_Your instructions_
Set down the data below in full and exactly, minus the pictures.
--
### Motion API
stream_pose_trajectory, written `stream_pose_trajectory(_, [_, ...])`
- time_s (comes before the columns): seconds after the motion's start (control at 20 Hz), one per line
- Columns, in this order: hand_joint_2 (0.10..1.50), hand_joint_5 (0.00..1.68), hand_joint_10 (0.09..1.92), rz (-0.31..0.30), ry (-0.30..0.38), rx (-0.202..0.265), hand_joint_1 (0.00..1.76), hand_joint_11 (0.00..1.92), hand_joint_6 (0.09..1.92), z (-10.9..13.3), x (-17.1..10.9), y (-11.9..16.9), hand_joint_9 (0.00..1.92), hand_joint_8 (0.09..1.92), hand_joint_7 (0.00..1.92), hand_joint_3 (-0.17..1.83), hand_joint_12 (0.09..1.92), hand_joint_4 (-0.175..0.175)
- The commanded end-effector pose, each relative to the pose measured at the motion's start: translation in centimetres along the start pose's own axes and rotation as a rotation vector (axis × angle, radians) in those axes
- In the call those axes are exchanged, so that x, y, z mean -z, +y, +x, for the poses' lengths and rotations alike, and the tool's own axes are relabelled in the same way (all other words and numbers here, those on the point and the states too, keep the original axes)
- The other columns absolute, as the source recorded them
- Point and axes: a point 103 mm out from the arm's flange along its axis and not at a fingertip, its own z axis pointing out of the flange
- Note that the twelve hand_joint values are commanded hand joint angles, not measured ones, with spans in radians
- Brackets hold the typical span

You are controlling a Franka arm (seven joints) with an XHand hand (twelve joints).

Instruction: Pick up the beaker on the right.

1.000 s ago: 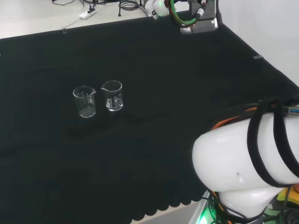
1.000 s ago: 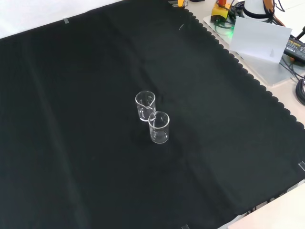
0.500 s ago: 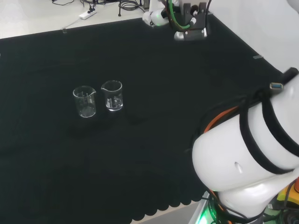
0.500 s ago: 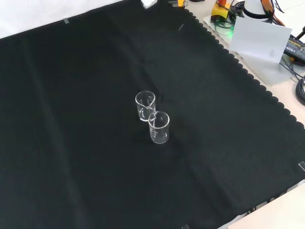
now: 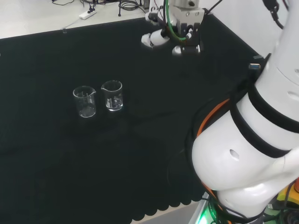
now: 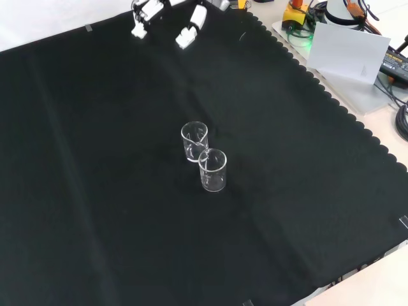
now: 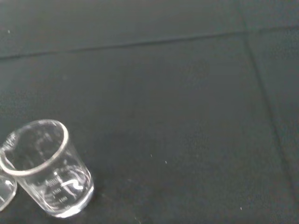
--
_Written response_
### Motion API
stream_pose_trajectory, written `stream_pose_trajectory(_, [_, ...])`
- time_s (comes before the columns): seconds after the motion's start (control at 20 Hz), one per line
- Columns, in this order: hand_joint_2 (0.10..1.50), hand_joint_5 (0.00..1.68), hand_joint_10 (0.09..1.92), rz (-0.31..0.30), ry (-0.30..0.38), rx (-0.202..0.265), hand_joint_1 (0.00..1.76), hand_joint_11 (0.00..1.92), hand_joint_6 (0.09..1.92), z (-10.9..13.3), x (-17.1..10.9), y (-11.9..16.9), hand_joint_9 (0.00..1.92), hand_joint_8 (0.09..1.92), hand_joint_7 (0.00..1.92), hand_joint_3 (-0.17..1.83), hand_joint_12 (0.09..1.92), hand_joint_4 (-0.175..0.175)
- The commanded end-effector pose, each relative to the pose measured at the motion's start: translation in centimetres along the start pose's own axes and rotation as a rotation vector (axis × angle, radians) in those axes
- In the call those axes are exchanged, so that x, y, z mean -z, +y, +x, for the poses' lengths and rotations alike, and the tool's own axes are relabelled in the same way (all other words and numbers here, those on the point and the states too, keep the original axes)
- The other columns absolute, as the source recorded them
- Point and axes: a point 103 mm out from the arm's flange along its axis and not at a fingertip, its own z axis pointing out of the flange
- Note that the twelve hand_joint values are commanded hand joint angles, not measured ones, with spans in radians
- Brackets hold the typical span

You are controlling a Franka arm (seven joints) with an XHand hand (twelve joints).

Instruction: Pick up the beaker on the right.

1.000 s ago: 
1.000 s ago: 
0.500 s ago: 
0.500 s ago: 
now: 
now: 
now: 

The output given is complete.